TRY IT >>
Copy all lines containing the string "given" from the records below.

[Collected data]
=-=-=
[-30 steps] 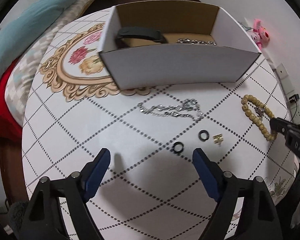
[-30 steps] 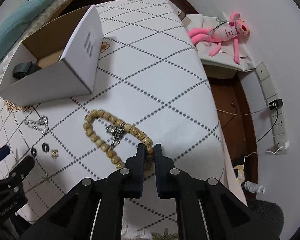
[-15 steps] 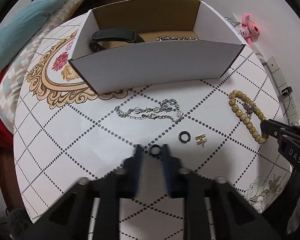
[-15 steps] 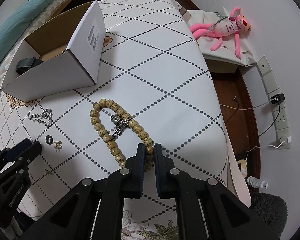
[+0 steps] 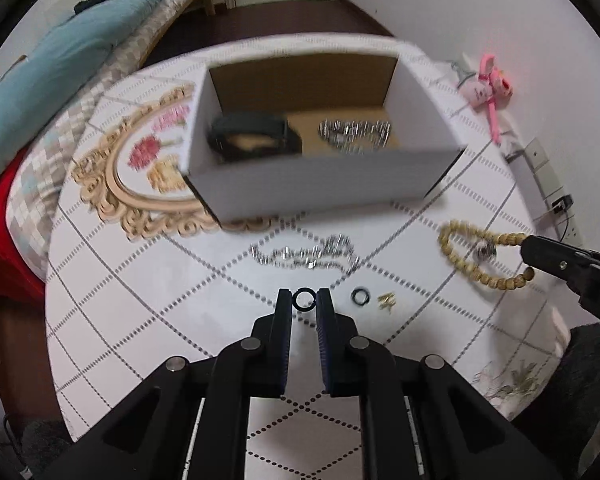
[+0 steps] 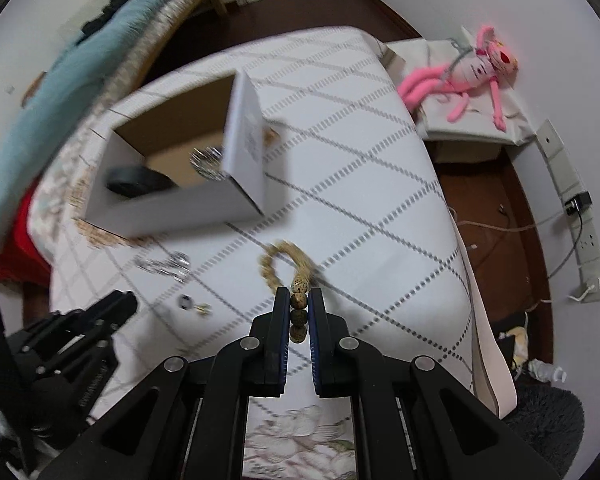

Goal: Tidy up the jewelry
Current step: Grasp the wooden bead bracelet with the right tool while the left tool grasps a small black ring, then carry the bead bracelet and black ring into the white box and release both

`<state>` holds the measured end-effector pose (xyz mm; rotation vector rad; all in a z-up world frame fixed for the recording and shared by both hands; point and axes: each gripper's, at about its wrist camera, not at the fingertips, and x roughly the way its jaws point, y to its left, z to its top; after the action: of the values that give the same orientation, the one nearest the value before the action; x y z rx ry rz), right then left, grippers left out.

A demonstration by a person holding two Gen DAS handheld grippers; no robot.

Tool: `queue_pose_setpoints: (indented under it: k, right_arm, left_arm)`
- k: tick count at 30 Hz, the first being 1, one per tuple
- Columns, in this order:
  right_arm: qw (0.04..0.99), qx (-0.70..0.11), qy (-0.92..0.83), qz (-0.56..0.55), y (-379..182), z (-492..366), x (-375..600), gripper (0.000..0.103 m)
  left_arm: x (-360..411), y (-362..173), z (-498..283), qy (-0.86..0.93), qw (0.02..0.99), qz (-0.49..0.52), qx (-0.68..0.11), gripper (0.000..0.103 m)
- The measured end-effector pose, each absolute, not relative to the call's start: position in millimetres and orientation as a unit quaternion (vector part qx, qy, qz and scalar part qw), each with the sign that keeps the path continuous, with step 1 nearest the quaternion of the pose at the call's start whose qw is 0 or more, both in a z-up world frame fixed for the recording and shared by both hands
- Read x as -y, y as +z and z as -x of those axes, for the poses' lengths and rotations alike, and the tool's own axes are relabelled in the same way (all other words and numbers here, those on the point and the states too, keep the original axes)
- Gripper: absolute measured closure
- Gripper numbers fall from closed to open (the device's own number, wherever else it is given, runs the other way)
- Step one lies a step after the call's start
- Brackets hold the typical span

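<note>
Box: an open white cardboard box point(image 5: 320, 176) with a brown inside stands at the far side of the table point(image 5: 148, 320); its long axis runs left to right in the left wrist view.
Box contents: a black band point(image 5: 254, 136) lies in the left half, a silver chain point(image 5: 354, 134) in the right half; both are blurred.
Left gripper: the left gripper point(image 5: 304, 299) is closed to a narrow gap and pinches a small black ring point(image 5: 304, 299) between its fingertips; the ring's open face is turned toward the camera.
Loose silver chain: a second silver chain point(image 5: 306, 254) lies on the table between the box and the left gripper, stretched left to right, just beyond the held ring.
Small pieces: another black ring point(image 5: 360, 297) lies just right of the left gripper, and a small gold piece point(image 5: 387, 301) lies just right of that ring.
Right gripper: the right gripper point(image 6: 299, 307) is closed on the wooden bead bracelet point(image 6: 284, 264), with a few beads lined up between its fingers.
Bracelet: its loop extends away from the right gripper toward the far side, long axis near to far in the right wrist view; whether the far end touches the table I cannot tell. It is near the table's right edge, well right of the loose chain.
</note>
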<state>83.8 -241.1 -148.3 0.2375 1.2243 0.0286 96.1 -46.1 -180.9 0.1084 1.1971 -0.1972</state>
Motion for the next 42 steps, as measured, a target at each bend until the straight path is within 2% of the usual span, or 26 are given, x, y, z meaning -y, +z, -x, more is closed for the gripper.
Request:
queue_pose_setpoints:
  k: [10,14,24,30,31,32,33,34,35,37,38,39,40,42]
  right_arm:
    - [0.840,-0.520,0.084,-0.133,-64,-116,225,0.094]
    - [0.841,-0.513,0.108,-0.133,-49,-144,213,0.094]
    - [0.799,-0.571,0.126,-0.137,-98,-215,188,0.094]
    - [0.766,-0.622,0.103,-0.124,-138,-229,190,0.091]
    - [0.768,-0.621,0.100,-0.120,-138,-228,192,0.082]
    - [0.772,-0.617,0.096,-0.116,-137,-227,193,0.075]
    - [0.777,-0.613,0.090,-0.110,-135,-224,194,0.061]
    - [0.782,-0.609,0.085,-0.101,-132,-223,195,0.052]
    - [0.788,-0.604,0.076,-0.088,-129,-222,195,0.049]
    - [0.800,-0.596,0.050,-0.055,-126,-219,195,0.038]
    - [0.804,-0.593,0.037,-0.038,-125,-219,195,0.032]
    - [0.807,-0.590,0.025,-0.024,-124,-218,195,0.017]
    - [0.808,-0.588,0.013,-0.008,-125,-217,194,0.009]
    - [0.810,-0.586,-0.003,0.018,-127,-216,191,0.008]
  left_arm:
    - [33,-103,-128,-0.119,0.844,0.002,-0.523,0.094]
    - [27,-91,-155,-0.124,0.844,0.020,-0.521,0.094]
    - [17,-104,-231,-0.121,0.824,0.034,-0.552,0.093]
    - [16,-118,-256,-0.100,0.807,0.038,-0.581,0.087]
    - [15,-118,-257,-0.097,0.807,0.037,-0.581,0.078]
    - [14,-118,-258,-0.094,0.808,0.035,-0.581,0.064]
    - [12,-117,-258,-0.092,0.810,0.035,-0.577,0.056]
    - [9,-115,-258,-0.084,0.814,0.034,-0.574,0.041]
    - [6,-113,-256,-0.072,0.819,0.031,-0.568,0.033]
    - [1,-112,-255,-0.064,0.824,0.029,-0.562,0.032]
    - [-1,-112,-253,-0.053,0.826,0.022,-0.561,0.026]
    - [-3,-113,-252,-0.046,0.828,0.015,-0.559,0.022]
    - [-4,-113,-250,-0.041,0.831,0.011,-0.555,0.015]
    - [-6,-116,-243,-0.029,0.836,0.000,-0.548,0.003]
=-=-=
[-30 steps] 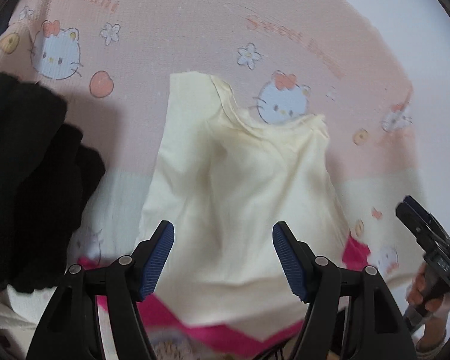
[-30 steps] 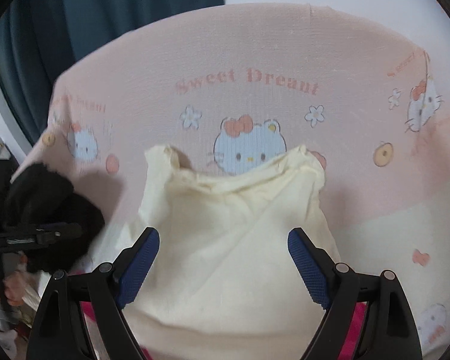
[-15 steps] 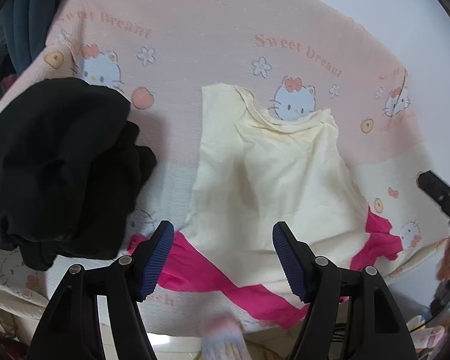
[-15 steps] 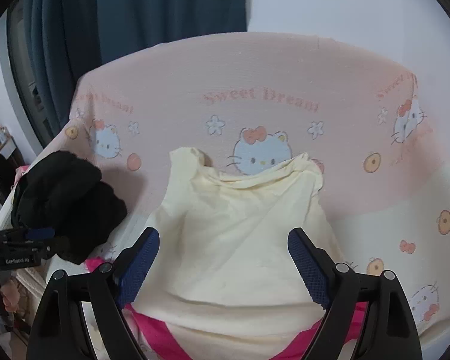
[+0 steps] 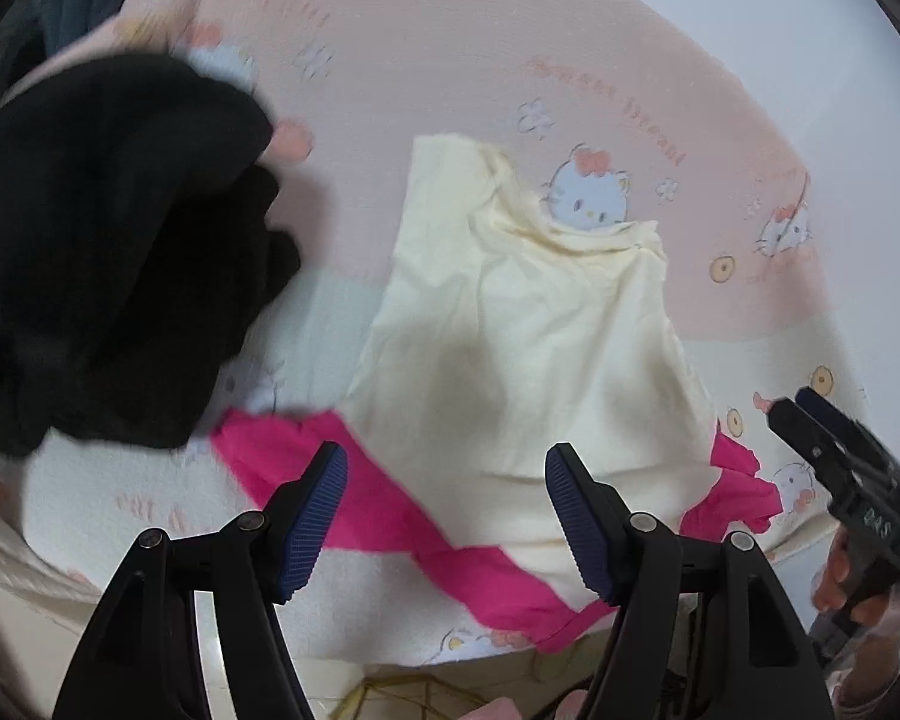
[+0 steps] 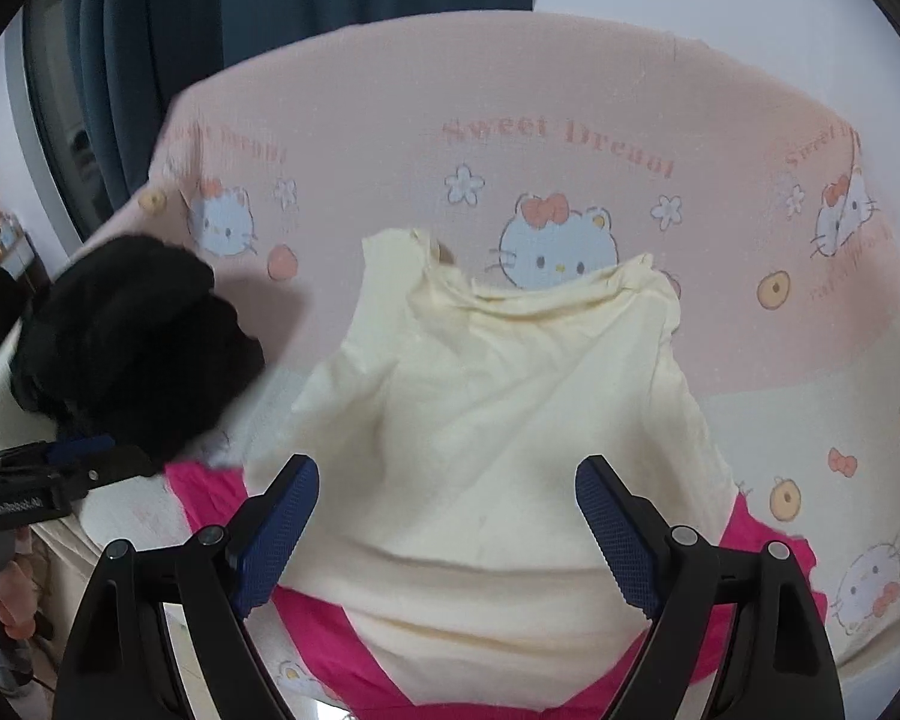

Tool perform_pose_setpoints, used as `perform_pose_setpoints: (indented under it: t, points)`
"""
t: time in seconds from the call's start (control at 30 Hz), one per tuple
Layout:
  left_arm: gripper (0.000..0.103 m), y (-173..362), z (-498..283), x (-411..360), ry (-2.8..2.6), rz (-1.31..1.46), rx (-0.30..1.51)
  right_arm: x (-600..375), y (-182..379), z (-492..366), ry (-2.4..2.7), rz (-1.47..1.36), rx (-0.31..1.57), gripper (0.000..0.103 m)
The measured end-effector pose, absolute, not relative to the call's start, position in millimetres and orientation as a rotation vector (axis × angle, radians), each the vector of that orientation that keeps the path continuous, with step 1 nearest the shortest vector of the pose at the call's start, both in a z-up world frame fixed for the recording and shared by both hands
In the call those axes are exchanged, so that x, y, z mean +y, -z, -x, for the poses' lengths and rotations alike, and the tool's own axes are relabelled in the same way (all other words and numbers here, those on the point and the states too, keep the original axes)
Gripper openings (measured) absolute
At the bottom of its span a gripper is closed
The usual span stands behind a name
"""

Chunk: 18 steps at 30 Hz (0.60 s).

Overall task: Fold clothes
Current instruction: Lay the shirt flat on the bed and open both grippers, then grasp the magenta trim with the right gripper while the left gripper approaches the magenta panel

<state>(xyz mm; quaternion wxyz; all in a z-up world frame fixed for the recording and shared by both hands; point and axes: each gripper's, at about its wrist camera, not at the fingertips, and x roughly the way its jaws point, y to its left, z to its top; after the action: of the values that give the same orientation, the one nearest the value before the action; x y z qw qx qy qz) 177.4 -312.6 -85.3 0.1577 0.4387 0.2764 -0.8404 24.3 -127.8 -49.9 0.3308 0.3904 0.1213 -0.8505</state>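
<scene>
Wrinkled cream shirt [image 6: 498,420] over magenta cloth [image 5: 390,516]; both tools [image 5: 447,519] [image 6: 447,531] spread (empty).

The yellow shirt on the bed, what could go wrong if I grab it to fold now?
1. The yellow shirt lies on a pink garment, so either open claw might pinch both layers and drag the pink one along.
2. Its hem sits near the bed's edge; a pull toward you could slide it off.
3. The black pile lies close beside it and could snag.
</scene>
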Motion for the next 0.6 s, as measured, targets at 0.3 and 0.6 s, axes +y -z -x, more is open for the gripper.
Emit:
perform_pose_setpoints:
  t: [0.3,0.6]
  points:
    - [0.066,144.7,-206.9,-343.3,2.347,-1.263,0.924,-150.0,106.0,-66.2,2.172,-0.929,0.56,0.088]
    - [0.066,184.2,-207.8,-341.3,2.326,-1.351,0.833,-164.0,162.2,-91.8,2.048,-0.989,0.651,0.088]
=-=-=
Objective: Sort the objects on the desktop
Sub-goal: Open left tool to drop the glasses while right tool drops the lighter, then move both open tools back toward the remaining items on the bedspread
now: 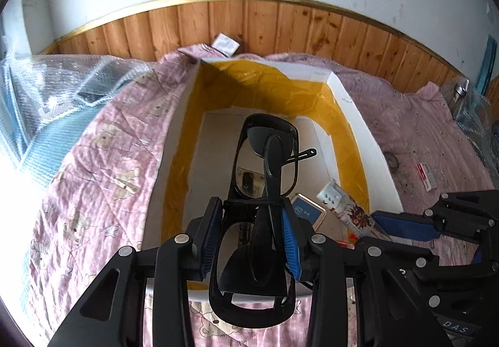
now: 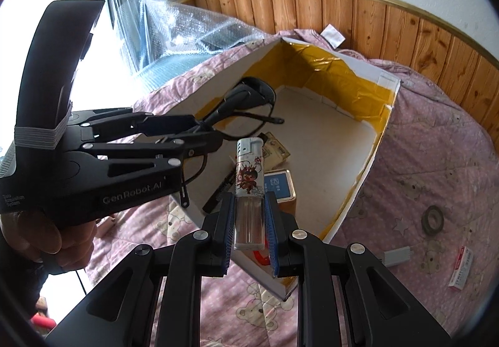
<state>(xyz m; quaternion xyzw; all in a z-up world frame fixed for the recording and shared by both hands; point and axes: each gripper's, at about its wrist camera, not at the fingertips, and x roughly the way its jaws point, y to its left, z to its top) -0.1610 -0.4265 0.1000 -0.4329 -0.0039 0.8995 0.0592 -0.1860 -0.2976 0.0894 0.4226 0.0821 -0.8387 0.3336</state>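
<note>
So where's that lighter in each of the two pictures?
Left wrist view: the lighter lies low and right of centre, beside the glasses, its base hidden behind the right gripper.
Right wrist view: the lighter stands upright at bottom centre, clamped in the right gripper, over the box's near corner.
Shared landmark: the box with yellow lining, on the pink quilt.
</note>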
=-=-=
RESPONSE TO THE EXERCISE >>
- Gripper numbers fall from closed to open (the device's own number, wherever else it is given, runs the other way)
Motion for the next 42 steps, as measured, a target at each bend until the straight path is within 2% of the usual span, or 26 are given, x, y, z meaning -y, +z, -x, more is closed for the gripper.

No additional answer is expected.